# NBA Advanced Stats Video

[NBA Advanced Stats](https://www.nba.com/stats/) maintains a videos of (pretty much) every play in every game.
We can use the play-by-play data to get the video URL of any given play. 

Leverages the [`nba_api`](https://github.com/swar/nba_api) Python package, specifically the [`playbyplayv2`](https://github.com/swar/nba_api/blob/master/docs/nba_api/stats/endpoints/playbyplayv2.md) and [`videoeventsasset`](https://github.com/swar/nba_api/blob/master/docs/nba_api/stats/endpoints/videoevents.md) endpoints.

In [43]:
# Imports
import numpy as np
import pandas
import urllib.parse
import requests

from nba_api.stats.endpoints import playbyplayv2


## Step 1 - Getting Play-by-Play Data

To get the video for a play, we will need a `game_id` and an `event_id`.
`game_id` can be sourced a number of different ways, including: 
- `nba_api` endoints (e.g.  `leaguegamefinder` or `scoreboardv2`) 
- [NBA.com](https://www.nba.com) using the box score URL

The example `game_id` below is from the [CHI @ CLE]() game, Jan 2nd 2023 (Donovan Mitchell's 71-point game). We'll be looking Mitchell's putback off his own missed freethrow at the end of the fourth quarter.

Once we have the `game_id` we can source the `event_id` from the play-by-play data.

In [44]:
# Get the play-by-play data for the game
game_id = "0022200552" # CHI @ CLE, 2023-01-02
df = playbyplayv2.PlayByPlayV2(game_id).get_data_frames()[0]

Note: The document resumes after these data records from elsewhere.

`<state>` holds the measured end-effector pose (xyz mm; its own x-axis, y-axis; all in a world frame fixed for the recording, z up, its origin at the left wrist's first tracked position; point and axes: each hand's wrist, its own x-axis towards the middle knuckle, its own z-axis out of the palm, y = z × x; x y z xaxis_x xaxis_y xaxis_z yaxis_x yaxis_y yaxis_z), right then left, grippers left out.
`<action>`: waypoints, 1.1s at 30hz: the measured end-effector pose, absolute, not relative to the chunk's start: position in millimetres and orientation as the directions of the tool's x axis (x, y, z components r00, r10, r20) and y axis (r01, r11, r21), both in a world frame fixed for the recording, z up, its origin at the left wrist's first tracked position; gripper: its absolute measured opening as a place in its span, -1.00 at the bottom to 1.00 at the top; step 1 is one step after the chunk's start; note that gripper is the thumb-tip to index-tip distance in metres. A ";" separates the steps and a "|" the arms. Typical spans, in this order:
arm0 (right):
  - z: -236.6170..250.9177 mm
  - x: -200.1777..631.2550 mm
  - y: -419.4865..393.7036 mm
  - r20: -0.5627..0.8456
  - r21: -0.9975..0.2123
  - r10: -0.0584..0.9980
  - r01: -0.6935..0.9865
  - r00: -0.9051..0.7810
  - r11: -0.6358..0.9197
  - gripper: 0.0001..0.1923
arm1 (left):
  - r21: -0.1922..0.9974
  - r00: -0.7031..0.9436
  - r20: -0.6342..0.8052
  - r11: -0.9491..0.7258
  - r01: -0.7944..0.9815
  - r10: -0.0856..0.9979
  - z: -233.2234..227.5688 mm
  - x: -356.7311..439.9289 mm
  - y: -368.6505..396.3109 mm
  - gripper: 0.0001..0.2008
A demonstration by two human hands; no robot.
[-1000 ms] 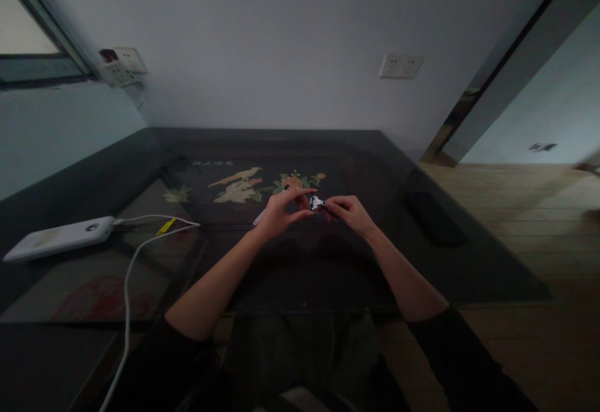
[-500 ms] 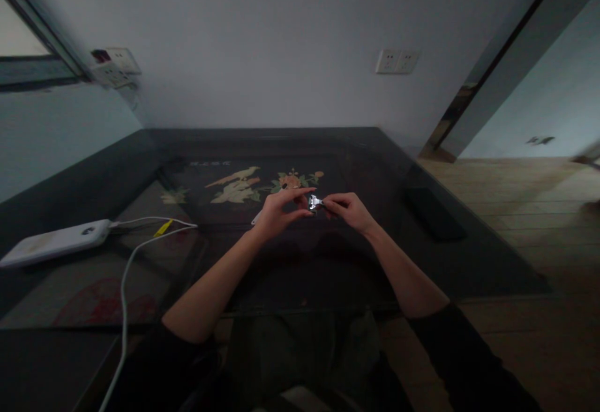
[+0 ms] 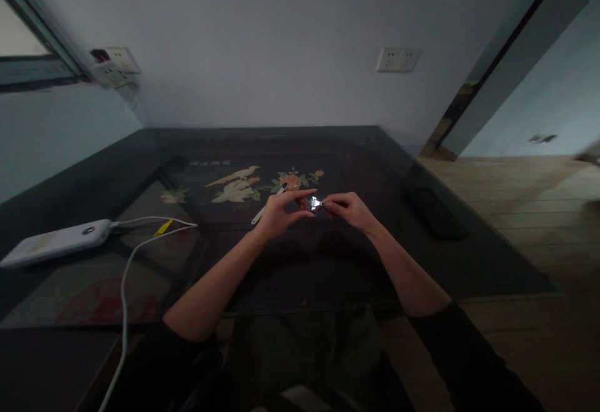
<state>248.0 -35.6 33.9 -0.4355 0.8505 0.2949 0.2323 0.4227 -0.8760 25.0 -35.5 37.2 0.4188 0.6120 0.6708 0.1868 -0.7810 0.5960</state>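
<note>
Both hands meet over the middle of the dark glass table (image 3: 140, 162), just in front of the bird-and-flower inlay (image 3: 239, 185). Between them is a small shiny metal piece (image 3: 315, 203) — too small and too bright to say exactly what it is. The right hand (image 3: 349, 210) pinches it from the right with thumb and forefinger, the other fingers curled under. The left hand (image 3: 280, 212) closes on it from the left, forefinger arched over the top and thumb below, so both hands are grasping the same piece, held slightly above the glass.

To handle it well, one hand should probably do the holding while the other does the fine work; a piece this small will likely slip if both fingertips pull at once. Keeping it low over the table seems wise, since a dropped piece would be hard to find on the dark, reflective top. The light is dim, so turning the piece toward the brighter side of the room would likely help.

Both forearms are bare and stretch forward from dark sleeves, converging in a V; the wrists appear lifted rather than resting on the table. The left wrist is bent inward, the right nearly straight.

A thin white stick (image 3: 263, 209) lies behind the left hand. At the far left sits a white power bank (image 3: 56, 242) with a white cable (image 3: 126, 274) running toward the near edge — well apart from the hands. A flat black thing (image 3: 435, 213) lies to the right.
</note>
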 end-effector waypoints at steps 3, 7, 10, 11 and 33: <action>34.5 248.5 -34.9 0.286 -0.882 0.849 0.225 -0.444 0.414 -0.58 | 0.594 0.440 0.664 -0.784 0.180 0.604 37.1 23.7 -34.8 -0.51; 35.7 249.6 -34.8 0.259 -0.892 0.851 0.225 -0.458 0.393 -0.62 | 0.593 0.468 0.657 -0.788 0.162 0.591 36.9 21.5 -32.8 -0.50; 37.0 250.2 -35.4 0.248 -0.894 0.856 0.233 -0.454 0.382 -0.64 | 0.615 0.468 0.656 -0.779 0.124 0.593 36.4 21.0 -31.3 -0.48; 37.5 250.3 -35.7 0.245 -0.894 0.857 0.236 -0.453 0.381 -0.63 | 0.630 0.467 0.649 -0.769 0.113 0.601 36.3 21.1 -31.1 -0.48; 34.1 252.0 -30.7 0.316 -0.815 0.859 0.348 -0.403 0.463 -0.63 | 0.922 0.492 0.324 -0.385 0.024 0.808 30.4 24.6 -19.1 -0.58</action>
<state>252.0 -30.7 34.1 -0.4027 0.8592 0.3155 0.3483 0.4626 -0.8153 24.6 -19.1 30.4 0.4921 0.8078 0.3245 0.0241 -0.3853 0.9225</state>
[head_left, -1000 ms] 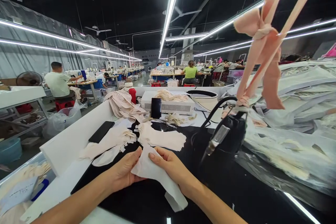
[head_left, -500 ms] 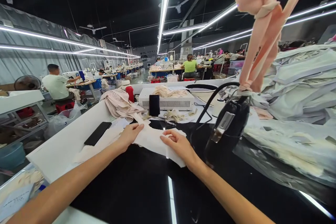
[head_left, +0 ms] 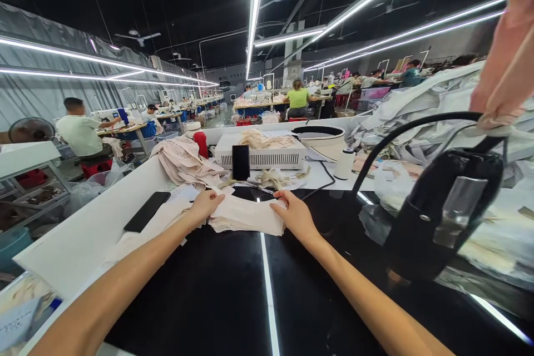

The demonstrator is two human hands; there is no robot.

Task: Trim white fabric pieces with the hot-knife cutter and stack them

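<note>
Near the middle of the frame, a stack of pale fabric pieces [head_left: 247, 217] lies on the black table [head_left: 233, 289]. The left hand [head_left: 205, 206] presses flat on its left end and the right hand [head_left: 295, 214] on its right edge, fingers spread, gripping nothing. A black phone [head_left: 147, 211] lies left of them.
</note>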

# Looking at plays at the end of the fourth quarter
df[df['PERIOD'] == 4].tail(10)

Unnamed: 0,GAME_ID,EVENTNUM,EVENTMSGTYPE,EVENTMSGACTIONTYPE,PERIOD,WCTIMESTRING,PCTIMESTRING,HOMEDESCRIPTION,NEUTRALDESCRIPTION,VISITORDESCRIPTION,...,PLAYER2_TEAM_NICKNAME,PLAYER2_TEAM_ABBREVIATION,PERSON3TYPE,PLAYER3_ID,PLAYER3_NAME,PLAYER3_TEAM_ID,PLAYER3_TEAM_CITY,PLAYER3_TEAM_NICKNAME,PLAYER3_TEAM_ABBREVIATION,VIDEO_AVAILABLE_FLAG
488,22200552,697,8,0,4,9:42 PM,0:04,,,SUB: Drummond FOR White,...,Bulls,CHI,0,0,,,,,,0
489,22200552,702,4,0,4,9:42 PM,0:03,Mitchell REBOUND (Off:3 Def:4),,,...,,,0,0,,,,,,1
490,22200552,703,1,72,4,9:44 PM,0:03,Mitchell 2' Putback Layup (58 PTS),,,...,,,0,0,,,,,,1
491,22200552,705,9,1,4,9:44 PM,0:03,,,Bulls Timeout: Regular (Reg.6 Short 0),...,,,0,0,,,,,,0
492,22200552,706,8,0,4,9:44 PM,0:03,SUB: Osman FOR Lopez,,,...,Cavaliers,CLE,0,0,,,,,,0
493,22200552,707,8,0,4,9:44 PM,0:03,,,SUB: White FOR Williams,...,Bulls,CHI,0,0,,,,,,0
494,22200552,708,8,0,4,9:44 PM,0:03,,,SUB: Dosunmu FOR Drummond,...,Bulls,CHI,0,0,,,,,,0
495,22200552,712,2,63,4,9:45 PM,0:00,,,MISS DeRozan 27' 3PT Fadeaway Jumper,...,,,0,0,,,,,,1
496,22200552,713,4,0,4,9:45 PM,0:00,,,Bulls Rebound,...,,,0,0,,,,,,0
497,22200552,714,13,0,4,9:45 PM,0:00,,End of 4th Period (9:45 PM EST),,...,,,0,0,,,,,,1


We can see that the EVENTNUM for the putback is `703`. We can use this to format the NBA video endpoint with the information we have about the play.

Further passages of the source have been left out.